Good lord! What if we’ve got it all wrong and it really is the police force’s fault, the offending agent actually a police officer posturing as a citizen dressed as a policeman?!

…my god. Perhaps this is just a horrible dream and we’re actually all fabrications of a supermarket till worker asleep at the checkout?

Or worst of all, what if it’s not a dream at all? What if an everyday junior police officer, with very little training in crowd control at all, panicked and hit a man exceptionally hard during a peaceful protest?

What if, eh? What if…

Wednesday, 24 June 2009

Svelte the Aged

Cruising Borough High Street yesterday I found myself in front of a poster advertising something to do with elderly health care (the exact details of this advert's purpose escape me, this is why I should carry a notepad). Smiling happily out of their plexiglass panel was an elderly couple, locked in recreation of what the Tango must have looked like 40 years ago - saucy, I know. While the fact that I haven't the foggiest idea as to the intention of the poster presumably negates its purpose, it did set me thinking on (that most well-worn of topics) elderly modeling.

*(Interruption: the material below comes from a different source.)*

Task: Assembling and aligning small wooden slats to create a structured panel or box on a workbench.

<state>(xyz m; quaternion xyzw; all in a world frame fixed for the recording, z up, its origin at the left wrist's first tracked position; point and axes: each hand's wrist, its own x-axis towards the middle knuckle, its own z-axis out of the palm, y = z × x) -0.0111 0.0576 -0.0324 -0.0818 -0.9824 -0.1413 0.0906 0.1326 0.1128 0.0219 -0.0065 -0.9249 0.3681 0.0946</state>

Now, I can't claim to know the slightest thing about the fashion world, much less how one goes about a career as a model (not having the jaw-line I so desired for a place in the industry), but what baffles me most is the concept of the 'elderly model'. There must be such a thing; look at all those posters for healthcare, BUPA television commercials and photographs on pamphlets about living with arthritis - they're everywhere! So where is the source for these photogenic octogenarians? Are they professionals? If so, have they worked a long-life in modeling and now need to change their niche market slightly due to wrinkles and receding hairlines?

Alternatively, are the poster-"children" of these campaigns just volunteers? People that genuinely use whatever product it is that they're hocking, and were coerced by a few hundred quid into putting their face on a bus shelter?

Whatever the source for these aging mannequins, what exactly are the assessment criteria for a good mature model? Is it attractiveness? Now, I fear I may be swimming into dangerous waters here, but can one seriously assure me that many of these veterans of the school of life are assessed on their looks? I mean, obviously it's still a factor, I wouldn't be so offensive and ignorant as to say, older people can't be attractive, but surely after, say, 65, this becomes less substantial a bargaining chip as time goes by? You can call me agist, but you can't have failed to notice that the older people get the more alike they become? In this case, is their selection based on how stereotypically old they look? How 'nice' they look? How much a viewer may or may not want to adopt them as a grandparent?

Am I being totally ridiculous? Perhaps. The fact is that any resentful overtones that may be gleaned from this post are simply projections of my own fears. For someone that, at only 22, feels himself racing ever-closer to retirement years and subsequently (I can only imagine my children to be as callous as I) a home, yet still has not even the whiff of a career, girlfriend or solid future of any sort, the possibility that I may end up still taking jobs advertising hemorrhoid cream and denture fixative when friends are building model boats or taking that trip around the world they always dreamed of, is a nightmare made inescapable by a well-placed Telecare affiche or Werther's Original signboard.